Surg Neurol Int. 2016 Nov 21;7(Suppl 38):S914-S916. doi: 10.4103/2152-7806.194519. eCollection 2016.

Abstract

BACKGROUND

Transverse fractures of the sacrum are rare, and surgical treatment for these fractures ranges from conservative to challenging. Transverse stress fractures of the sacrum after placement of lumbar-to-sacral instrumentation have been previously described. We report a new technique to repair a transverse Type-2 Roy-Camille fracture with spondylolisthesis of S1 over S2 in a previously fused instrumented high-grade L4-L5, L5-S1 spondylolisthesis.

CASE DESCRIPTION

A 64-year-old female who previously had an L4-L5, L5-S1 fusion for spondylolisthesis presented with excruciating lower back pain and radiculopathy for over 6 months. She was found to have an S1-S2 transverse fracture caused by previous implantation of pedicle screws. She underwent repositioning of several failed right lumbar and sacral screws and then had bilateral S1-S2 screws placed directly across the fracture line.

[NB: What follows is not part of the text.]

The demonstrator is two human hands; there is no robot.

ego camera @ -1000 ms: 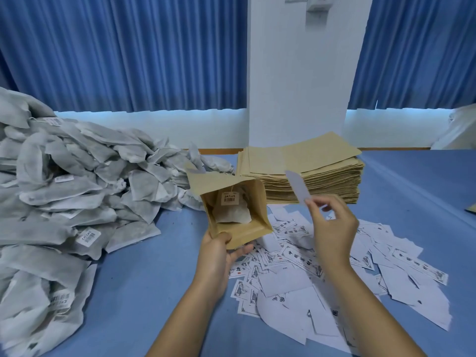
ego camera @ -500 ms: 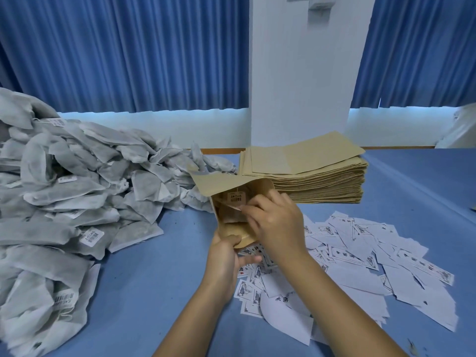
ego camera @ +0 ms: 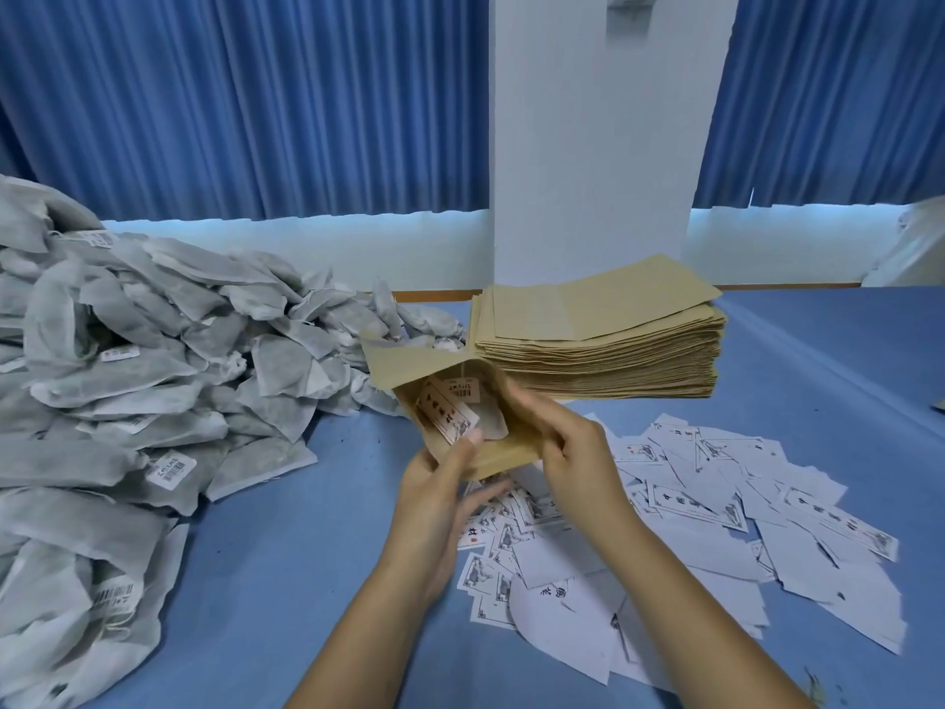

The patient had an unremarkable postoperative course. She discontinued most of her pain medications within 6 weeks postoperatively. In the months following surgery, she reported only minimal lower back pain and no radiculopathy with the last appointment 5 years postoperatively.

CONCLUSIONS

We describe a novel technique to reduce an iatrogenic transverse type-2 Roy-Camille fracture at S1-S2 in a previously instrumented high-grade L4-L5, L5-S1 spondylolisthesis. The patient's fracture achieved adequate reduction and fusion with symptomatic relief.

摘要

背景

骶骨横断骨折较为罕见,其手术治疗方式多样,从保守治疗到具有挑战性的治疗方法都有。此前已有关于腰-骶部器械置入后骶骨横断应力性骨折的报道。我们报告一种新技术,用于修复在先前已融合内固定的高位L4-L5、L5-S1椎体滑脱病例中,S1相对于S2发生的2型Roy-Camille横断骨折并伴有椎体滑脱。

病例描述

一名64岁女性,既往因椎体滑脱接受过L4-L5、L5-S1融合手术,现出现剧烈下背部疼痛和神经根病症状超过6个月。检查发现她因先前植入椎弓根螺钉导致S1-S2横断骨折。她接受了对几根失败的右侧腰椎和骶骨螺钉的重新定位,然后直接在骨折线上双侧置入S1-S2螺钉。患者术后恢复过程顺利。术后6周内她停用了大部分止痛药物。在术后数月,她报告仅存在轻微下背部疼痛,术后5年的最后一次随访时无神经根病症状。

结论

我们描述了一种新技术,用于复位先前已行内固定的高位L4-L5、L5-S1椎体滑脱病例中S1-S2的医源性2型Roy-Camille横断骨折。患者的骨折获得了充分复位和融合,症状得到缓解。